| Task objective |
The required output is the exact run of lines below that opens at the line with "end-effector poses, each" and closes at the line with "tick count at".

******

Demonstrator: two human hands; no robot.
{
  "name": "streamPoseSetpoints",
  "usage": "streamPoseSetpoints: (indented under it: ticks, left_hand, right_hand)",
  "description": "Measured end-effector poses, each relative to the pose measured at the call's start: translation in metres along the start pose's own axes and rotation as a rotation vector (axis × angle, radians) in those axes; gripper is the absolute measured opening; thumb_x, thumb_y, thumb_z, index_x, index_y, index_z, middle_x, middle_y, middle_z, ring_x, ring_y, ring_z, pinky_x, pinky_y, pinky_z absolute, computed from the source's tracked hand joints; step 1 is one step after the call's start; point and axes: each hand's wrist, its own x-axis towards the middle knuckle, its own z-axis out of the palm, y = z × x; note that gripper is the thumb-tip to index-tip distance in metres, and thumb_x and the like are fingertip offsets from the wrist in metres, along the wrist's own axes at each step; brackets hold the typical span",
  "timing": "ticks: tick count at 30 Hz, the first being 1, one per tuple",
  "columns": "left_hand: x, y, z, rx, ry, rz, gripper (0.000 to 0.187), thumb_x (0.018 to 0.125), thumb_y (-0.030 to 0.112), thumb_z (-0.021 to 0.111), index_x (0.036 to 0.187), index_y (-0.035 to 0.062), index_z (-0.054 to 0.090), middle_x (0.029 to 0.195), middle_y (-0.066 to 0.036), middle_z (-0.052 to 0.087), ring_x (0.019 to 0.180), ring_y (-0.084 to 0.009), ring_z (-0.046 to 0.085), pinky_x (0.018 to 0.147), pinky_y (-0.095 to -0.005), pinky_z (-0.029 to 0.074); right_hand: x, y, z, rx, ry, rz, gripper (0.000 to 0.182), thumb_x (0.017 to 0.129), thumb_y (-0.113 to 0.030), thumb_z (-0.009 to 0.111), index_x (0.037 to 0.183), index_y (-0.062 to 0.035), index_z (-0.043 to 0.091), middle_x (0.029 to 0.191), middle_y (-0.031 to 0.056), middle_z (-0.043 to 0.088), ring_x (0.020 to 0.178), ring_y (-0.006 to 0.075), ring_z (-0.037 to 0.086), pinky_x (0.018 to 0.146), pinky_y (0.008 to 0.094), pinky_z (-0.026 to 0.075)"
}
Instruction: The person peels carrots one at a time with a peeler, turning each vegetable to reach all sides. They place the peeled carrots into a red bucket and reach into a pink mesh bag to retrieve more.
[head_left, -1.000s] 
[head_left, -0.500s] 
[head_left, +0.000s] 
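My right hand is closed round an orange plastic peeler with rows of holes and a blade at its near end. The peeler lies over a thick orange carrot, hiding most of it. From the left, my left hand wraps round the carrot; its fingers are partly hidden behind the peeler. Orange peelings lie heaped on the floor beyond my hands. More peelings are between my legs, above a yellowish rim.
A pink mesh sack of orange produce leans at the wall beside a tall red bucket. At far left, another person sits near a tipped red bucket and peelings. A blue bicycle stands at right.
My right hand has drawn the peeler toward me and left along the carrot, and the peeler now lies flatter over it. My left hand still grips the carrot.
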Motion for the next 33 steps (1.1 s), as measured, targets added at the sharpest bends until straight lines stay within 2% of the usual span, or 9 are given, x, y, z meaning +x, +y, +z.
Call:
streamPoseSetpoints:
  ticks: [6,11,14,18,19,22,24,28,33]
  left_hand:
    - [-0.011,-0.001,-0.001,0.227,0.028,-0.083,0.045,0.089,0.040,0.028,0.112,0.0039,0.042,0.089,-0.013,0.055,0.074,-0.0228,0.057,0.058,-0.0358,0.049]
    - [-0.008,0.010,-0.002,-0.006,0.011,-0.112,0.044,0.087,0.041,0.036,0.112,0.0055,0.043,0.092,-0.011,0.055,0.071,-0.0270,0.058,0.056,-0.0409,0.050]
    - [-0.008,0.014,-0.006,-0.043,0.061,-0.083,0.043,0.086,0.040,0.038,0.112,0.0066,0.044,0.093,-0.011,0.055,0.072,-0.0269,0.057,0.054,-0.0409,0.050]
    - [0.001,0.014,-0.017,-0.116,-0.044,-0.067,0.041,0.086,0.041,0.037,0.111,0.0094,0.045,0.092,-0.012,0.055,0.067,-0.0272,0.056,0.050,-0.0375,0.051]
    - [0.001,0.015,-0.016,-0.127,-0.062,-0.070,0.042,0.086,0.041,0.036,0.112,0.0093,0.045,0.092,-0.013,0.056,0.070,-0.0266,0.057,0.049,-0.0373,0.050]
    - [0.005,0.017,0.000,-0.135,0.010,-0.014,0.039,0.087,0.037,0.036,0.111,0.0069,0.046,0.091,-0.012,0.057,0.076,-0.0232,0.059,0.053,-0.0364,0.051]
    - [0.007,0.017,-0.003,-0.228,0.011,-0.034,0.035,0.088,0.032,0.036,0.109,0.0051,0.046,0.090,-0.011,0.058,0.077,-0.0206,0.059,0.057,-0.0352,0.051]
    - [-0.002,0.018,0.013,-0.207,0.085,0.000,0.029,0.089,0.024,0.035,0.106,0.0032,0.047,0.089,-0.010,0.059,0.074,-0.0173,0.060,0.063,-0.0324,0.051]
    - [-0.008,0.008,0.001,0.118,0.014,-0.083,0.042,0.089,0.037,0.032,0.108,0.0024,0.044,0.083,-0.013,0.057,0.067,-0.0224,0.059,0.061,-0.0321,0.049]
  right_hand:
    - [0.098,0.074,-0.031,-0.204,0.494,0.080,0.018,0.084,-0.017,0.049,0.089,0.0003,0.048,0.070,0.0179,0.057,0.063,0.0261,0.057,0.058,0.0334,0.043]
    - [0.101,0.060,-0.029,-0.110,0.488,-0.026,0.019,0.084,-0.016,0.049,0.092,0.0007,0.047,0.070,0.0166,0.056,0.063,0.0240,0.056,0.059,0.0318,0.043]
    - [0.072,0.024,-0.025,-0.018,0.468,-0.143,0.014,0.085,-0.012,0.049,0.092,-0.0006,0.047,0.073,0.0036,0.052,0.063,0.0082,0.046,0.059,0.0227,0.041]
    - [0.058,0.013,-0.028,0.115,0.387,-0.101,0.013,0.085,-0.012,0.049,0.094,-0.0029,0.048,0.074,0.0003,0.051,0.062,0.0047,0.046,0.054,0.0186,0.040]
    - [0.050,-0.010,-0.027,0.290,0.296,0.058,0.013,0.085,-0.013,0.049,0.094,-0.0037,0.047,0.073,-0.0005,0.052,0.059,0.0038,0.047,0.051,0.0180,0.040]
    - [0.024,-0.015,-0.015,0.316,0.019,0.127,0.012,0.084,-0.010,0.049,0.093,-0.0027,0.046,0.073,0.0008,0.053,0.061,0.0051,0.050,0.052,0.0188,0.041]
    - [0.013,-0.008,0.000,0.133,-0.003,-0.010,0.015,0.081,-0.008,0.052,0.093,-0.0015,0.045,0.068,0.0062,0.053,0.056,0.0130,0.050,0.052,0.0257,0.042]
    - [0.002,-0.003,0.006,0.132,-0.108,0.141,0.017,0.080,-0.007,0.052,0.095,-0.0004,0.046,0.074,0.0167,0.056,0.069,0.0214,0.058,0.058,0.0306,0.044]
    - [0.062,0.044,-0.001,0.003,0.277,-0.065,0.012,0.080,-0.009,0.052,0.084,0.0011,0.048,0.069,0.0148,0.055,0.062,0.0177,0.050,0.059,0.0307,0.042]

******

| Answer section |
  "description": "Measured end-effector poses, each relative to the pose measured at the call's start: translation in metres along the start pose's own axes and rotation as a rotation vector (axis × angle, radians) in those axes; gripper is the absolute measured opening; thumb_x, thumb_y, thumb_z, index_x, index_y, index_z, middle_x, middle_y, middle_z, ring_x, ring_y, ring_z, pinky_x, pinky_y, pinky_z absolute, computed from the source's tracked hand joints; step 1 is one step after the call's start; point and axes: each hand's wrist, its own x-axis towards the middle knuckle, its own z-axis out of the palm, y = z × x; note that gripper is the thumb-tip to index-tip distance in metres, and thumb_x and the like are fingertip offsets from the wrist in metres, along the wrist's own axes at each step; brackets hold the typical span",
  "timing": "ticks: tick count at 30 Hz, the first being 1, one per tuple",

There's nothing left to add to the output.